Ibu Catherina tersenyum, "Memang kenapa sayang? Kalian lagi berantam ya?"

"Gak kok, Bu. Hanya saja tadi Isyah berbuat salah." jawab Isyah jujur.

"Kalau Dika itu marah, dia gak akan menunjukkan ekspresi wajahnya saat marah, ataupun berbuat kasar gitu. Tapi Dika akan diam terus, sampai kita mengakui kesalahan kita sendirinya." jelas Ayah.

Isyah hanya mengangguk, bahkan berkali-kali tidak konsen lagi saat menyajikan makanan.

"Ayah, boleh gak Isyah mintak tolong." Isyah duduk disamping Ayah mertuanya.

"Apa?"

"Isyah tadi bolos dari jam pelajaran Pak Dika.

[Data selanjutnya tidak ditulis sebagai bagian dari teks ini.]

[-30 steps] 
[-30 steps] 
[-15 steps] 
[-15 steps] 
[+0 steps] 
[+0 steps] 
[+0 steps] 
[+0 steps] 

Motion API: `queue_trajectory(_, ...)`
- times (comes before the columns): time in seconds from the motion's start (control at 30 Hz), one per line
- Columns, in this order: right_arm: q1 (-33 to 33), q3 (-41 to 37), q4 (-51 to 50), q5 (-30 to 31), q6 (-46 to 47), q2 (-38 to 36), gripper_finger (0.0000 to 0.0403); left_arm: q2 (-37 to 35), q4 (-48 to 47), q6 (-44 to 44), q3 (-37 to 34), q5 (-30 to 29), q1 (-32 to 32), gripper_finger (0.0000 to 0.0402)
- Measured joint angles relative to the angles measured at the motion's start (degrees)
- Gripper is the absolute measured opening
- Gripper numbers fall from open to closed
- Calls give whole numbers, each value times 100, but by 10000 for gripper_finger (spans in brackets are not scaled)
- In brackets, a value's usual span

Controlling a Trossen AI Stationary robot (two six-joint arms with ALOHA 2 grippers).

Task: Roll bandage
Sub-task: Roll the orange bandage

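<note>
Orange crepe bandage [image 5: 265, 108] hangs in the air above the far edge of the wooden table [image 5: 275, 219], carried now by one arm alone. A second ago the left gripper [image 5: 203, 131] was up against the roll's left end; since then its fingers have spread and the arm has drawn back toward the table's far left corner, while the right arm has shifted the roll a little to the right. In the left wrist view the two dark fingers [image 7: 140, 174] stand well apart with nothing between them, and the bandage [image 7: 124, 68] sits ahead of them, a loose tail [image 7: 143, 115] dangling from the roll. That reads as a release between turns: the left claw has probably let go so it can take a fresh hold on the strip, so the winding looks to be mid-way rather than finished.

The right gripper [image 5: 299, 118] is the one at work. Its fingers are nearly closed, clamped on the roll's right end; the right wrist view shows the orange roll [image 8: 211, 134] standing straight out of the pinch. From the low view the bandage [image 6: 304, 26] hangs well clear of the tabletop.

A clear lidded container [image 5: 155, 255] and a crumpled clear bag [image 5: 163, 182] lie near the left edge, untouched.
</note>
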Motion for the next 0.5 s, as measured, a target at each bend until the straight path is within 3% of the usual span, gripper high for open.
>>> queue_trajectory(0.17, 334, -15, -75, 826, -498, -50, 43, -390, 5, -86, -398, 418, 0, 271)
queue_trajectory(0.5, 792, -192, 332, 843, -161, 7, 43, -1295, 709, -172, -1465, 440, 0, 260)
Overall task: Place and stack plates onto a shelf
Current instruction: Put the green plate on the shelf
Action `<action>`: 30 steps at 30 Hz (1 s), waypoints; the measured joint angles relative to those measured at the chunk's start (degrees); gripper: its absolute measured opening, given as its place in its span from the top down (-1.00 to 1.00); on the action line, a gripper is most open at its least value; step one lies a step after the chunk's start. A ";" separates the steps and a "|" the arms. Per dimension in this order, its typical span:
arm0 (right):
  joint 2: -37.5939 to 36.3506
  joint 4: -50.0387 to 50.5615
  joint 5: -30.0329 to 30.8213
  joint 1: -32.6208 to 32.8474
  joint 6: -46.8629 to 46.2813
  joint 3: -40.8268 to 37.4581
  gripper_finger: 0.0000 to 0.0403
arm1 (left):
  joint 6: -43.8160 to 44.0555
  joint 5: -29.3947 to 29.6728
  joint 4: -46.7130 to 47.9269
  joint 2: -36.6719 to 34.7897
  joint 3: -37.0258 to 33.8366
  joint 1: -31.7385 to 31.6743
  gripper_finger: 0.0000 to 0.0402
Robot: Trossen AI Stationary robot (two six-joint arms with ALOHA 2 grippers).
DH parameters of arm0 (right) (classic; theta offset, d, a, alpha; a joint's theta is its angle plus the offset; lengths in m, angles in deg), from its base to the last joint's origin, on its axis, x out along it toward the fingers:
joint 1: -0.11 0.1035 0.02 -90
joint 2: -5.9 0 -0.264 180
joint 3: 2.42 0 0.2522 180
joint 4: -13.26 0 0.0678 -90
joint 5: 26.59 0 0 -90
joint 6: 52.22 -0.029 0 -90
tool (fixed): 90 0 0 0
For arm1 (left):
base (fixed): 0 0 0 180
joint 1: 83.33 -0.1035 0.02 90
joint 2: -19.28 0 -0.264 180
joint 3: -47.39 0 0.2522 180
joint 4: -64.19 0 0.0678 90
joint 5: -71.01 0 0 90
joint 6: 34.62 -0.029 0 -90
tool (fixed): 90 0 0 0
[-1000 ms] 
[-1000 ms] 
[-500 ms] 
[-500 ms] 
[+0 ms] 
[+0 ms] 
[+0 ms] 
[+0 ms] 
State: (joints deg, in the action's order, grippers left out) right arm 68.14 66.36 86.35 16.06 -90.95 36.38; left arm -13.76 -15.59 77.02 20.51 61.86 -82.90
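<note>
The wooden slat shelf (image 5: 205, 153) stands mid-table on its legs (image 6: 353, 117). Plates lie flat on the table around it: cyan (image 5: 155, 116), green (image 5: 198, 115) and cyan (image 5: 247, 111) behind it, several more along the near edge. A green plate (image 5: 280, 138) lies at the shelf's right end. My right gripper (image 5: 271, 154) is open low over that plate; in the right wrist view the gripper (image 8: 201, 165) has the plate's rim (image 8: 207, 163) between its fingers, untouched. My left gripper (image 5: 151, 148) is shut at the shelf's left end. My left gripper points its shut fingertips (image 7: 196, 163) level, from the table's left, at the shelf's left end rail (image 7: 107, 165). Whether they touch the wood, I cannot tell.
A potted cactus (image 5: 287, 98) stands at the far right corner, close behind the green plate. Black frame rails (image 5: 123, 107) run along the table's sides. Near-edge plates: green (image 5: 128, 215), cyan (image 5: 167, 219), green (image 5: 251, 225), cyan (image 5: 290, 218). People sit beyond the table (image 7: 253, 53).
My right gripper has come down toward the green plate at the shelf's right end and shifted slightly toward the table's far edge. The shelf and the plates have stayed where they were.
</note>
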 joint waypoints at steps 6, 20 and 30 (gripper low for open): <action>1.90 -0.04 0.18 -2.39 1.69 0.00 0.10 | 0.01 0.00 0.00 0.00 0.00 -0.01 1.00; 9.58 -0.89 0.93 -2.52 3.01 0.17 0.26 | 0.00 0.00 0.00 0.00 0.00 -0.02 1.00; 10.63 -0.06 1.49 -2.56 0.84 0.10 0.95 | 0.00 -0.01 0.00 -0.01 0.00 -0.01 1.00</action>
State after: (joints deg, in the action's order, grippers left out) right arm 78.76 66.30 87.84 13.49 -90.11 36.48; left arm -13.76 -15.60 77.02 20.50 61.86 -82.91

Makanya Isyah takut ketemu sama Pak Dika." jujur Isyah pada Ayah.

"Mmmm ... kalau begini Ayah gak bisa tolong, karna kan Isyah yang buat salah." jawab Ayah.

"Tapi, Yah. Isyah takut. Hanya melihat mata Pak Dika saja, sudah menunjukkan bahwasanya Pak Dika seperti ingin menelan Isyah seutuhnya."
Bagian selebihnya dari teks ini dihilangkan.